1. A method for controlling a strip tension during flexible rolling of metal strip in a rolling mill with a dancer roll that is adjusted with a hydraulic drive, and further having a controllable valve arrangement disposed between a hydraulic pump and the hydraulic drive, and at least one hydraulic pressure accumulator arranged between the hydraulic pump and the valve arrangement, comprising the following steps: measuring a hydraulic pressure at the hydraulic drive, determining the strip tension in the metal strip based on the measured hydraulic pressure at the hydraulic drive; controlling the valve arrangement depending on the determined strip tension of the metal strip, storing hydraulic fluid in the at least one hydraulic pressure accumulator, feeding, at least partially, the hydraulic fluid previously stored in the at least one hydraulic pressure accumulator to the hydraulic drive for a short-term supply of hydraulic fluid, determining a position of the dancer roll of at least one strip guiding unit for coiling or uncoiling the metal strip, and varying a speed of a reel of the at least one strip guiding unit depending on the position of the dancer roll.

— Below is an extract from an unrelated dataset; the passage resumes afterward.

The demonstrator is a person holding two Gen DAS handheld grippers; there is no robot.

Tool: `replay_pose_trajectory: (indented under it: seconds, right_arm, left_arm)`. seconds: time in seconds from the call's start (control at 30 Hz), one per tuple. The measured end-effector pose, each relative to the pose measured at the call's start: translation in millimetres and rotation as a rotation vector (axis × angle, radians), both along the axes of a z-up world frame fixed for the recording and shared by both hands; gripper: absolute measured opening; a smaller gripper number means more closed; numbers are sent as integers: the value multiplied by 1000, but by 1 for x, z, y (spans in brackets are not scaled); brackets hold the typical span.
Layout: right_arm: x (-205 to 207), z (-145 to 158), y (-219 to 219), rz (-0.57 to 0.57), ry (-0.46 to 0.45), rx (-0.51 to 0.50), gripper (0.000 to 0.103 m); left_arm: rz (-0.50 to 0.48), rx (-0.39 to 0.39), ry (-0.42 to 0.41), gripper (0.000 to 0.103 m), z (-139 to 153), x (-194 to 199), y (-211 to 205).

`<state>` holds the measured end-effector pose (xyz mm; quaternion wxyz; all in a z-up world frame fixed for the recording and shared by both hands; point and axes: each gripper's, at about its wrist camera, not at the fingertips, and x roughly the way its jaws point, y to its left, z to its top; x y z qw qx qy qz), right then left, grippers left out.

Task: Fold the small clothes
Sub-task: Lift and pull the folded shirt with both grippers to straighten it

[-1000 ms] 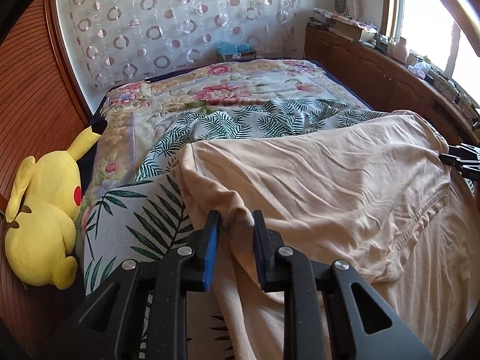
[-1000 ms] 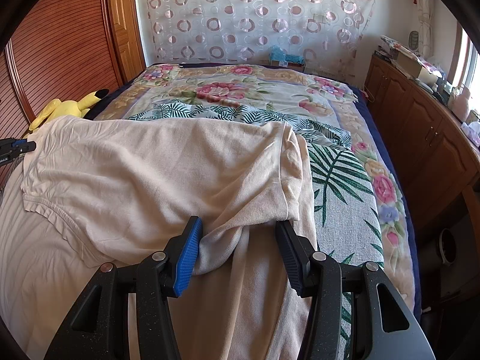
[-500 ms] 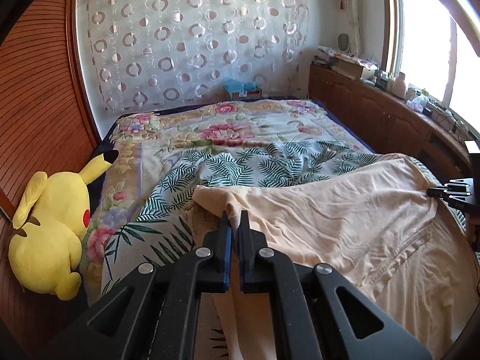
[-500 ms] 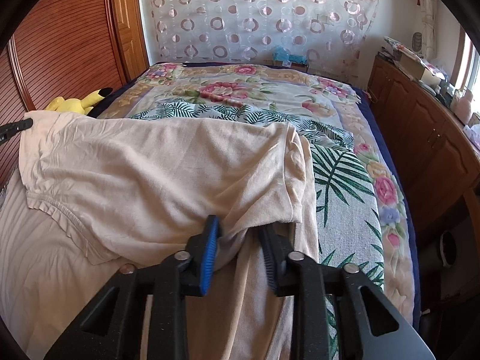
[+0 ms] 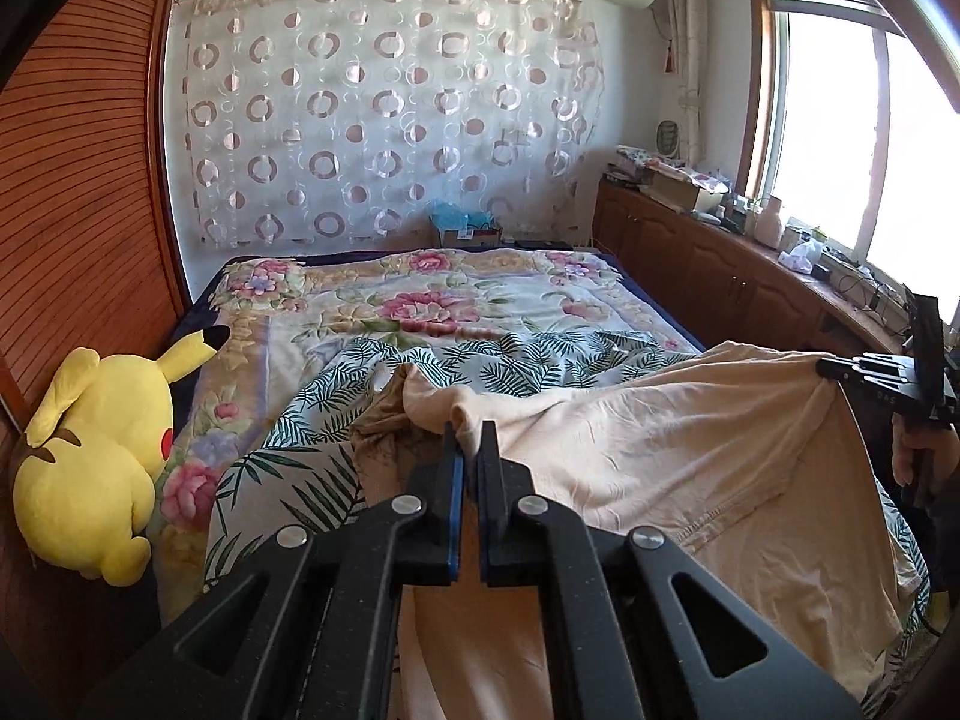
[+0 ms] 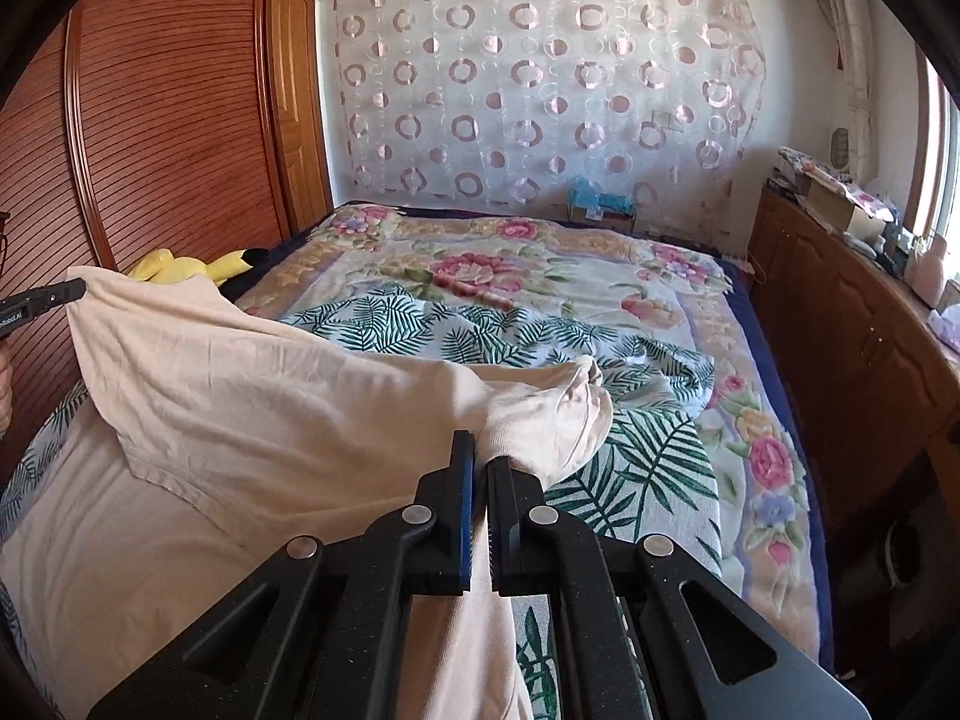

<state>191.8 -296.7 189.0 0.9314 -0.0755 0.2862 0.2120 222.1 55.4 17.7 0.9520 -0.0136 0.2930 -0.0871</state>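
A pale peach T-shirt lies across the near end of the bed, its upper part raised off the cover. My left gripper is shut on the shirt's left shoulder, where the cloth bunches between the pads. In the right wrist view the same T-shirt stretches leftward, and my right gripper is shut on its right shoulder by the sleeve. Each gripper shows at the far edge of the other's view, the right gripper and the left gripper, with cloth hanging taut between them.
The bed has a floral and palm-leaf cover. A yellow plush toy leans on the wooden wardrobe at left. A wooden cabinet with clutter runs along the right wall under the window. A person's hand holds the right gripper.
Both grippers closed on the shirt's shoulders and rose, lifting the upper edge of the shirt off the bed. The cloth between them is now pulled taut.
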Motion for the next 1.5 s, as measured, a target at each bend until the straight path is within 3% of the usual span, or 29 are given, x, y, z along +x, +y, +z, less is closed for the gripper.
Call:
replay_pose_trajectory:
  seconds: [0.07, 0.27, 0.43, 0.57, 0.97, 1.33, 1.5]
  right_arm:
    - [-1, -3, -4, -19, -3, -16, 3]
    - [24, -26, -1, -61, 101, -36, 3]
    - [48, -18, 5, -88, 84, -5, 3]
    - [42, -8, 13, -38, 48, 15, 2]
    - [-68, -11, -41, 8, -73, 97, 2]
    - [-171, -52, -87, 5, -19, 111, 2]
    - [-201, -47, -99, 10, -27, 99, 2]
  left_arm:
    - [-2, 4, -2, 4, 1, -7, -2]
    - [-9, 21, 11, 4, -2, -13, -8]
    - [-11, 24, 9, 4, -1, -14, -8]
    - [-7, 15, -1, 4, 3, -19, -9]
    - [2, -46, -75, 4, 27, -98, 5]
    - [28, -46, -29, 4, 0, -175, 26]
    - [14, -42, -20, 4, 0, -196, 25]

2. A method for controlling a strip tension during flexible rolling of metal strip in a rolling mill with a dancer roll that is adjusted with a hydraulic drive, and further having a controllable valve arrangement disposed between a hydraulic pump and the hydraulic drive, and at least one hydraulic pressure accumulator arranged between the hydraulic pump and the valve arrangement, comprising the following steps: measuring a hydraulic pressure at the hydraulic drive, determining the strip tension of the metal strip based on the measured hydraulic pressure at the hydraulic drive, controlling the valve arrangement depending on the strip tension of the metal strip, storing hydraulic fluid in the at least one hydraulic pressure accumulator, feeding, at least partially, the hydraulic fluid previously stored in the at least one hydraulic pressure accumulator to the hydraulic drive for a short-term supply of hydraulic fluid, determining a roll gap setting of a roll stand adjacent the roll arrangement; and controlling the valve arrangement in addition to the strip tension of the metal strip based on the roll gap.

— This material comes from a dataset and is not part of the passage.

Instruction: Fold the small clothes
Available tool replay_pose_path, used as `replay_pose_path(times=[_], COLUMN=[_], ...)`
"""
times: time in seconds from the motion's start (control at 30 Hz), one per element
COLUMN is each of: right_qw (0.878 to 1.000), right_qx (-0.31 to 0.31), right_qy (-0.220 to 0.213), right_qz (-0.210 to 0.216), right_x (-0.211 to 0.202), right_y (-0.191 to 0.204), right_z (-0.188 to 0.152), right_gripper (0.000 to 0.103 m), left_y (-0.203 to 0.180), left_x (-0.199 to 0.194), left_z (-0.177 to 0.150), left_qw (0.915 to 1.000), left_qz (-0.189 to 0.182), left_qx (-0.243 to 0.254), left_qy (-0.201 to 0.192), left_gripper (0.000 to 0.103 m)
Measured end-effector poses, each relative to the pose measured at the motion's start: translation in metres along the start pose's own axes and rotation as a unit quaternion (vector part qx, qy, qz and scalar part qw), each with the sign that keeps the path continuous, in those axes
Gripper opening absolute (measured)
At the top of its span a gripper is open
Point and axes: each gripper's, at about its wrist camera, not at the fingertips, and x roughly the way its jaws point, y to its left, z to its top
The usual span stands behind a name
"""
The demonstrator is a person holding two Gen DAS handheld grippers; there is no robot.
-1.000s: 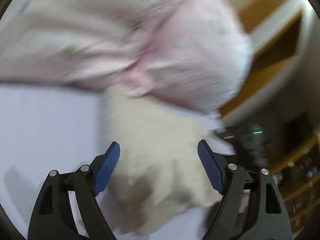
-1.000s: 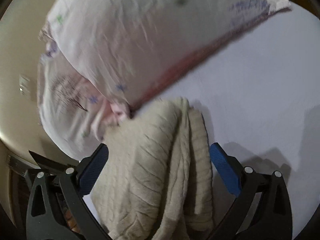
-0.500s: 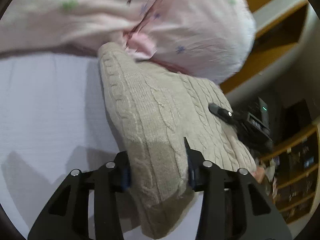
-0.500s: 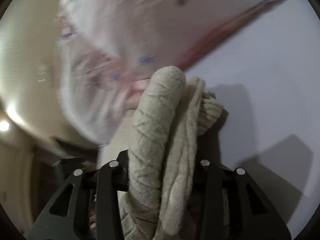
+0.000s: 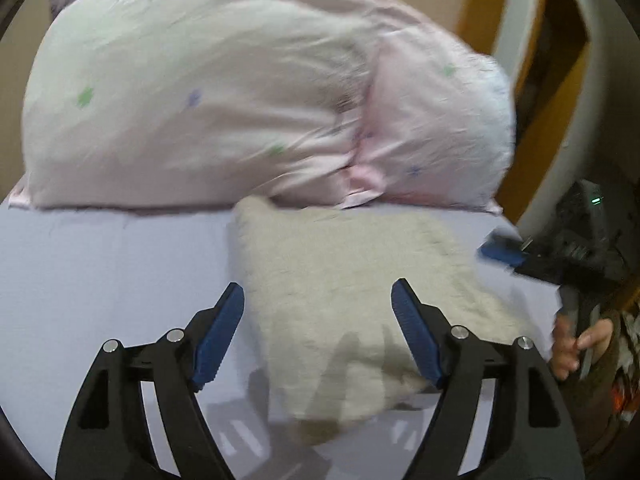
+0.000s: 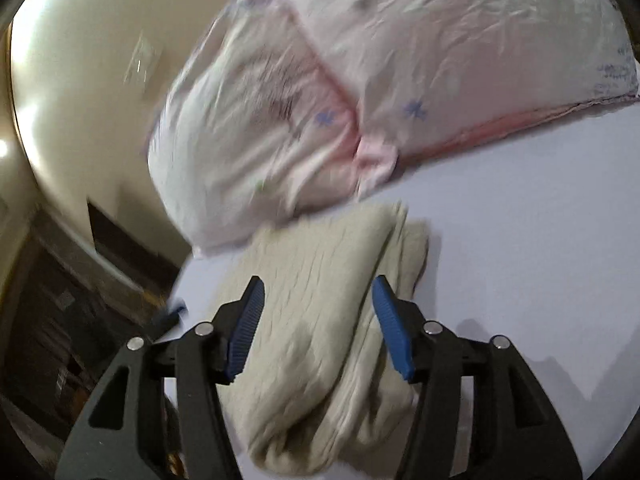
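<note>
A folded beige cable-knit sweater [image 5: 352, 300] lies on a smooth pale lavender bed sheet [image 5: 100, 280], its far edge touching a plump pink pillow [image 5: 240, 112] whose thin, wrinkled cotton cover carries small green and purple star prints. The knit is thick and soft-looking, with raised ribs running along it.

The left gripper [image 5: 316, 332], black-framed with ribbed blue pads [image 5: 218, 340], stands wide open over the near part of the sweater, holding nothing; the cloth lies between and below the two fingers, and their shadows fall on it. The right gripper [image 6: 318, 328] is likewise spread, its blue pads [image 6: 246, 328] apart on either side of the knit bundle, gripping nothing.

The left wrist view shows the sweater as a broad, roughly rectangular slab, blurred, with the other tool's blue pad and a person's hand [image 5: 576, 344] at the sheet's right edge, beside a wooden shelf unit [image 5: 560, 92]. The right wrist view looks along the sweater's folded edge instead: there the stacked layers [image 6: 320, 320] show as rounded rolls, a thicker one on the left and a narrower one at right, and a cream wall [image 6: 80, 100] with dark furniture fills the left side.
</note>
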Motion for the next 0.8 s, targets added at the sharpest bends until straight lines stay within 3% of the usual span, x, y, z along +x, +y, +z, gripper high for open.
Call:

3. An apparatus for controlling a strip tension during flexible rolling of metal strip, the apparatus comprising: a roll arrangement with at least one dancer roll, a position of said dancer roll being adjustable for controlling the strip tension of the metal strip, at least one hydraulic drive coupled to the dancer roll for adjusting the dancer roll, a hydraulic tank being fluidly connected to the hydraulic drive via a hydraulic supply line delivering hydraulic fluid to the hydraulic drive from the hydraulic tank and via a hydraulic return line returning hydraulic fluid from the hydraulic drive to the hydraulic tank, a hydraulic pump for supplying hydraulic fluid from the hydraulic tank to the hydraulic drive, a controllable valve arrangement disposed in the hydraulic supply line between the hydraulic pump and the hydraulic drive for controlling the hydraulic drive and disposed in the hydraulic return line between the hydraulic drive and the hydraulic tank, a pulsation damper arranged in the hydraulic return line between the controllable valve arrangement and the hydraulic tank, at least one hydraulic pressure accumulator for temporarily storing hydraulic fluid previously delivered by the hydraulic pump, the hydraulic pressure accumulator being arranged between the hydraulic pump and the valve arrangement, and a pressure sensor for determining a hydraulic pressure arranged in the hydraulic drive.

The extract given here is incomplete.